## Description of the task
In the data below, the copy begins at the line containing "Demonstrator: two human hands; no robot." and runs through the last line; repeat those lines exactly, minus the pictures.

## Exercise materials
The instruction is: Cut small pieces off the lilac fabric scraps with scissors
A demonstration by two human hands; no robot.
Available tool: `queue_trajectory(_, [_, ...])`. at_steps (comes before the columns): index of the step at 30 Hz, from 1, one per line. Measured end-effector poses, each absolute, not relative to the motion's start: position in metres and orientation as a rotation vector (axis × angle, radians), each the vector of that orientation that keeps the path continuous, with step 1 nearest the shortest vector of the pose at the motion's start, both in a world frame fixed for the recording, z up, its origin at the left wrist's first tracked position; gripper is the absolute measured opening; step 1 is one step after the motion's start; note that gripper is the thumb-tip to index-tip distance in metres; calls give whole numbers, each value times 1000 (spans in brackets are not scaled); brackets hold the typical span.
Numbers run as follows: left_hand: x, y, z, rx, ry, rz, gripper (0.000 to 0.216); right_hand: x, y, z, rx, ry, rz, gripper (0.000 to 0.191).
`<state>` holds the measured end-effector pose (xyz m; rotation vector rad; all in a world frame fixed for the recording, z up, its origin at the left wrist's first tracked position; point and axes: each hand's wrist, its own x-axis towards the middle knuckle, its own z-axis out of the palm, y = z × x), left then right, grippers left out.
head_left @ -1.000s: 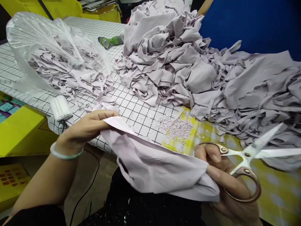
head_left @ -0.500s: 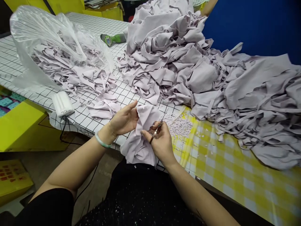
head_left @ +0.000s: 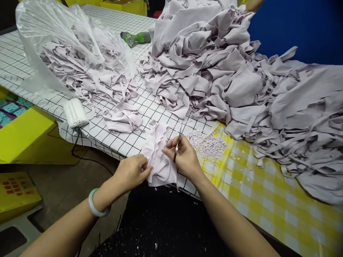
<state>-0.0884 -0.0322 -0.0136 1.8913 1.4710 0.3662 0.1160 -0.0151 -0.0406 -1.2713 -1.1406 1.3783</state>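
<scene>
A pale lilac fabric piece (head_left: pixel 158 153) lies folded at the table's near edge. My left hand (head_left: pixel 132 171) pinches its lower left corner against the edge. My right hand (head_left: pixel 183 159) is closed on a pair of scissors (head_left: pixel 177 144), blades pointing up and away, and its fingertips touch the fabric's right side. A small heap of lilac clippings (head_left: pixel 206 142) lies just right of the scissors.
A big pile of lilac fabric (head_left: pixel 214 67) fills the back and right. A clear plastic bag (head_left: pixel 69 46) of fabric strips sits at the left, a white box (head_left: pixel 75 112) near the edge, a green tool (head_left: pixel 135 37) behind, a folded piece (head_left: pixel 123 119) nearby.
The fabric went from held up near my lap to laid down on the table edge. My left hand slid down to its lower corner. The scissors closed and moved in beside it.
</scene>
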Motion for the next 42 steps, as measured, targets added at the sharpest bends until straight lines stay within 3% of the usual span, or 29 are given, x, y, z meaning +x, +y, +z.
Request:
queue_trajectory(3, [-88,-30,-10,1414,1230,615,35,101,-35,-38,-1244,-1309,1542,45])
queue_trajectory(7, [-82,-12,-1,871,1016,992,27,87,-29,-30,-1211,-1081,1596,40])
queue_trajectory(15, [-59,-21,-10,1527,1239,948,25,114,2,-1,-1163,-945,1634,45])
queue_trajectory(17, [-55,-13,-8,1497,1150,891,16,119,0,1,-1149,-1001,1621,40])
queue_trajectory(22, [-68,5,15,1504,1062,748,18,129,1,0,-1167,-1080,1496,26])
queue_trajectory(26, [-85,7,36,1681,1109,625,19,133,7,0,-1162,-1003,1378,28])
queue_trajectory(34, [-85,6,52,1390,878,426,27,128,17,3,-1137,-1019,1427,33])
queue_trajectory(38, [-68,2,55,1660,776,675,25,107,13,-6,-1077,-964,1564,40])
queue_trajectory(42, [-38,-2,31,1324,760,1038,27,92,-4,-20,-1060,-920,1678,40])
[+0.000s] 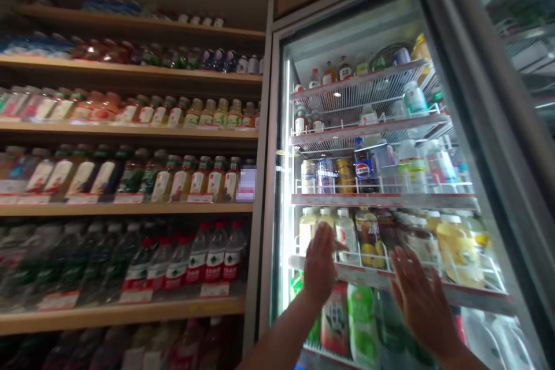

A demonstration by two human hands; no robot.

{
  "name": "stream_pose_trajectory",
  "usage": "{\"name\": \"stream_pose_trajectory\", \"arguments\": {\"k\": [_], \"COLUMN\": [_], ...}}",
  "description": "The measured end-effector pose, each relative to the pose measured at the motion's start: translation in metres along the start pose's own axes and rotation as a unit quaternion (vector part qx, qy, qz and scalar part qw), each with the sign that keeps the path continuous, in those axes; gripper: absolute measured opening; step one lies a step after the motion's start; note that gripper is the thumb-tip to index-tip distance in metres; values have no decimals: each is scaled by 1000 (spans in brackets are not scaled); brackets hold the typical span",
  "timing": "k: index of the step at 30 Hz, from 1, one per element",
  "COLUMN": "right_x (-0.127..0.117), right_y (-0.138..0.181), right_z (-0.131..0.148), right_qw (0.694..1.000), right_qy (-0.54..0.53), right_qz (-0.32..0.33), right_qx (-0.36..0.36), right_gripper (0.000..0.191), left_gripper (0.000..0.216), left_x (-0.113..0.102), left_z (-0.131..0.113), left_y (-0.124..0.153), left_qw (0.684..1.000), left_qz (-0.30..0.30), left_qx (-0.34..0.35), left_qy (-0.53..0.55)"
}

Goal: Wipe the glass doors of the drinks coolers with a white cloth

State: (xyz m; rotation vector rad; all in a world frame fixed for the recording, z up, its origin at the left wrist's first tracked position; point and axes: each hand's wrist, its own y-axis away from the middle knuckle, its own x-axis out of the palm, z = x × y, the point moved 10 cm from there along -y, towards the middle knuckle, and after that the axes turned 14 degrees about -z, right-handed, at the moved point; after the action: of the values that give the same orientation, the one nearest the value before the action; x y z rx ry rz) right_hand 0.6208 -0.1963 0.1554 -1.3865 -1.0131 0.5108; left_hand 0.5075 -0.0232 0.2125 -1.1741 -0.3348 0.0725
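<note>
My left hand (319, 266) is raised in front of the lit drinks cooler (269, 185), its fingers stretched and the thumb pointing right. Behind it stand pale yellow bottles (307, 221) and a clear bottle with a white label (346, 234). Lower and to the right, my right hand (421, 303) is also open, fingers extended. Large yellow bottles (457, 248) and a dark bottle (369, 237) stand on the rack beyond it. Neither hand holds anything. Whether the fingers touch the cooler's glass is unclear.
Wooden shelves (130, 208) on the left carry rows of bottles, including red-labelled water bottles (197, 254). The cooler's thick frame (481, 110) slants down the right side. Wire racks (347, 92) inside hold cans and bottles, with a green bottle (363, 321) low down.
</note>
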Motion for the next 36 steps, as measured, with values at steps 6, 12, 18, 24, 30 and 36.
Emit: {"name": "stream_pose_trajectory", "arguments": {"k": [6, 12, 18, 24, 30, 36], "right_x": [5, 21, 25, 25, 27, 36], "right_y": [-66, -87, -73, -74, -77, -79], "right_z": [-6, -10, -12, -17, -26, -35], "right_qw": [994, 993, 992, 993, 994, 979], "right_qy": [46, 44, 55, 54, 35, 39], "right_qz": [-23, -12, -4, 21, 85, 186], "right_qx": [-100, -107, -116, -105, -61, -75], "right_gripper": [64, 56, 63, 62, 54, 84], "left_gripper": [73, 82, 58, 70, 51, 45], "left_x": [12, 8, 4, -6, -11, -10], "left_z": [-7, 26, -62, 24, -57, 5], "left_y": [-24, -44, 16, -21, 52, 38], "left_qw": [992, 998, 973, 999, 976, 962], "left_qz": [68, -14, 94, 0, 136, 213], "left_qx": [96, -59, 179, -44, 101, 11], "left_qy": [41, 11, 110, 10, 134, 173]}}
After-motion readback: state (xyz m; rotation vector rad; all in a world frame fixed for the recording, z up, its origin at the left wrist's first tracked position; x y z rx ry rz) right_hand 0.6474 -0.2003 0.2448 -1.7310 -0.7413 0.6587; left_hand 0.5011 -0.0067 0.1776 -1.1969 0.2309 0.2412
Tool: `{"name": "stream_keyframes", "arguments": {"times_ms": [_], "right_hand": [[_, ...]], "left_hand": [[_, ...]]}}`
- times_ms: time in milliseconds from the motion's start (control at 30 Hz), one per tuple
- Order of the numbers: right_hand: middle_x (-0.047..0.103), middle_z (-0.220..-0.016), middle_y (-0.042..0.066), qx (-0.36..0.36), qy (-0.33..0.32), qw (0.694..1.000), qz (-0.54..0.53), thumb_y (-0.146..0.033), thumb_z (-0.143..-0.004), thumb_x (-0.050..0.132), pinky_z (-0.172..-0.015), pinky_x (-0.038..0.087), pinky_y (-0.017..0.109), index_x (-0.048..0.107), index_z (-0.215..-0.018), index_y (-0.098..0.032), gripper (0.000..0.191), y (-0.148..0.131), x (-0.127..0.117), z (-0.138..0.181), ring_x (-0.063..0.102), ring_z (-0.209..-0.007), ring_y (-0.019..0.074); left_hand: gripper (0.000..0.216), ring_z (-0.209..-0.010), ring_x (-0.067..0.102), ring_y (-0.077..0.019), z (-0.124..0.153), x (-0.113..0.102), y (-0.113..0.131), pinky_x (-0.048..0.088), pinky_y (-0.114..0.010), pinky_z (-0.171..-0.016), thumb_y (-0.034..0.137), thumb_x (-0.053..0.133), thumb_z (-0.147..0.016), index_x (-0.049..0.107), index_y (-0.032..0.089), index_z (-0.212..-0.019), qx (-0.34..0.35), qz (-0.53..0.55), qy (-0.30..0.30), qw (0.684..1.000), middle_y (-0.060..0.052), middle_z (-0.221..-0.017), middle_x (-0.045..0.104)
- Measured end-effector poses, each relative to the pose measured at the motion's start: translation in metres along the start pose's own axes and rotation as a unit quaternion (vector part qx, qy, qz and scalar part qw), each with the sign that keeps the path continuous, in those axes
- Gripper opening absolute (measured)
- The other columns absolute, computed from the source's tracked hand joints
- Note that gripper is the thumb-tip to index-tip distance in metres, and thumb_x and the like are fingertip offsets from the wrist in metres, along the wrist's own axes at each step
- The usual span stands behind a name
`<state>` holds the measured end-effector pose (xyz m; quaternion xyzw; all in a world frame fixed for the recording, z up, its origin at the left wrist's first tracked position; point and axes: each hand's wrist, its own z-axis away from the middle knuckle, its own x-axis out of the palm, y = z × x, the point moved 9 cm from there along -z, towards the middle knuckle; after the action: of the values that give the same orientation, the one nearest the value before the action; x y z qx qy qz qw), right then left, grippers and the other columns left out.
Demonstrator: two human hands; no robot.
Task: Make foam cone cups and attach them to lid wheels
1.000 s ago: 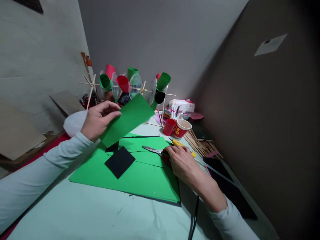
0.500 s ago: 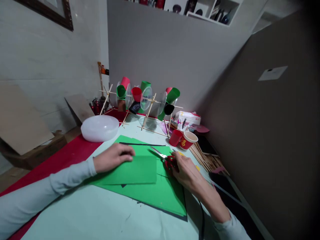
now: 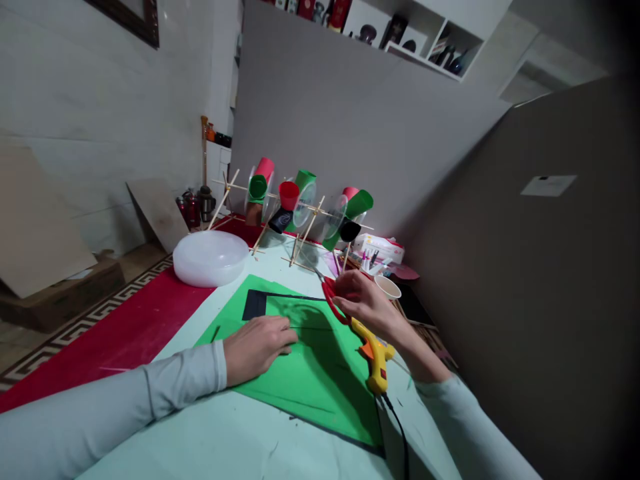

## Response box
Demonstrator: two human hands; no robot.
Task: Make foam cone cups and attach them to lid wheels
1.000 s ago: 
0.500 s ago: 
now: 

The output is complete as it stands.